$1+2+3+\dots+7+8+9+10+12+13+\dots+96+97+98+102+103+104+\dots+985+986+987+1023+1024+1025+\dots+9874+9875+9876+10234+10235+10236+\dots+98763+98764+98765=$
The only thing I can do is to evaluate a (bad) upper bound by evaluating the sum of natural numbers from $1$ to $98765$, that is equal to $98765 \times (98765+1)/2=4,877,311,995$. So the desired answer is less than that.
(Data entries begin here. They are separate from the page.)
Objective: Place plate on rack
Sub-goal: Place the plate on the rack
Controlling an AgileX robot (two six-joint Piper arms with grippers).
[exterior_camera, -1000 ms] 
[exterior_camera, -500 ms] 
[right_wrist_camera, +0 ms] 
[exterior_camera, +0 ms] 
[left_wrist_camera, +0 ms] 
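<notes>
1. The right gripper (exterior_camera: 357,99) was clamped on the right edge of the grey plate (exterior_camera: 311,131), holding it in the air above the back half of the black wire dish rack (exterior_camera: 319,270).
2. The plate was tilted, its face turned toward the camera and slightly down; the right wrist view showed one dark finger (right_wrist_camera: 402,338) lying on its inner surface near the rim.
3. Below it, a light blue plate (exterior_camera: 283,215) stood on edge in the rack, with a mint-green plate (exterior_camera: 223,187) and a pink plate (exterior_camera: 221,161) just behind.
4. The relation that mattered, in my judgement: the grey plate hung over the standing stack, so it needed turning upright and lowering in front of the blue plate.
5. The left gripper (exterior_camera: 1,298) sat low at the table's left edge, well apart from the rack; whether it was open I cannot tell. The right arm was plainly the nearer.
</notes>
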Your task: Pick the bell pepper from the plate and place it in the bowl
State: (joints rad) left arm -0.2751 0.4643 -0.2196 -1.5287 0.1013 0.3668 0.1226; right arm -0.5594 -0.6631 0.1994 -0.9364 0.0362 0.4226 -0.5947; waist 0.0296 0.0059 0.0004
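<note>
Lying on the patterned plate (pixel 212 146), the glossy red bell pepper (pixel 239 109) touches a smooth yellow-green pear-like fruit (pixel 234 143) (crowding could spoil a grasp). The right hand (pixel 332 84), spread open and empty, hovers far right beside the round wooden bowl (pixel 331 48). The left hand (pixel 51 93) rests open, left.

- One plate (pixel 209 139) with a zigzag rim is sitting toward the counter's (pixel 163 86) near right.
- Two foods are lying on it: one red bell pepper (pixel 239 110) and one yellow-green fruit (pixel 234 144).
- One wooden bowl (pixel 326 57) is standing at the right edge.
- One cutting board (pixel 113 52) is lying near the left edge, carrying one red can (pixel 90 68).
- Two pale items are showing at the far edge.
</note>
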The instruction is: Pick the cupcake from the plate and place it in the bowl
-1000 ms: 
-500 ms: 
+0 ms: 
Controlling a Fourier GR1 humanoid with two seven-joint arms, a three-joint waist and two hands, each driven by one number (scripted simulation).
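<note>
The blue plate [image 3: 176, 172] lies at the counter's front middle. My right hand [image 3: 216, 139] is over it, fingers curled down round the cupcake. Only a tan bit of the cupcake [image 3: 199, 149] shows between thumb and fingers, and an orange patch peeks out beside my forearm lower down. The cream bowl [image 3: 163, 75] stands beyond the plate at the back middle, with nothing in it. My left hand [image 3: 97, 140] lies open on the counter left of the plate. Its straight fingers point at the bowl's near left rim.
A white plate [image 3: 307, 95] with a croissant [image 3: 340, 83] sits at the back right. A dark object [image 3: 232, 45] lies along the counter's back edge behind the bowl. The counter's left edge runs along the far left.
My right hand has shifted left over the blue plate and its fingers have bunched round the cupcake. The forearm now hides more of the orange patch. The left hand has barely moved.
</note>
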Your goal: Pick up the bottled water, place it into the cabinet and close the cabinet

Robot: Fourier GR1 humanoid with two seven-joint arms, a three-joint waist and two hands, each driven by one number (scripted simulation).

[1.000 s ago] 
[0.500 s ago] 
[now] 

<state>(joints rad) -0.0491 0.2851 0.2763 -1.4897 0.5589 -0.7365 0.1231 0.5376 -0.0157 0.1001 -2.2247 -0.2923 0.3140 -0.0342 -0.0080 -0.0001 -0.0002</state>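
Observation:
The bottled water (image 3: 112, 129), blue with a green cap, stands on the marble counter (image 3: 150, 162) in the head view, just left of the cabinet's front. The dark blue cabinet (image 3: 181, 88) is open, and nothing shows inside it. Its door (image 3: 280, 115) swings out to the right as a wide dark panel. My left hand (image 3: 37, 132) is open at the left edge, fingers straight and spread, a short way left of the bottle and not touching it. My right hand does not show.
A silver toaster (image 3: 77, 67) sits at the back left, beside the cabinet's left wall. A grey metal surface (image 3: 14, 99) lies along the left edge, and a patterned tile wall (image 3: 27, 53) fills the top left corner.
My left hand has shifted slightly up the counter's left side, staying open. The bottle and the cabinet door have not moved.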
Any help would be appreciated. Thanks.
On
Firstly, write all the integers from $0$ to $99999$ with exactly five digits, using leading zeroes if necessary. Now consider all the integers whose digits are distinct when written this way: there are $10\cdot 9\cdot 8\cdot 7\cdot 6=30240$ of these. And their average is $99999/2$ (you can see this by pairing off each such number $n$ with its 'complement' $99999-n$). So their sum is $\frac12(30240\cdot 99999)=1,511,984,880$.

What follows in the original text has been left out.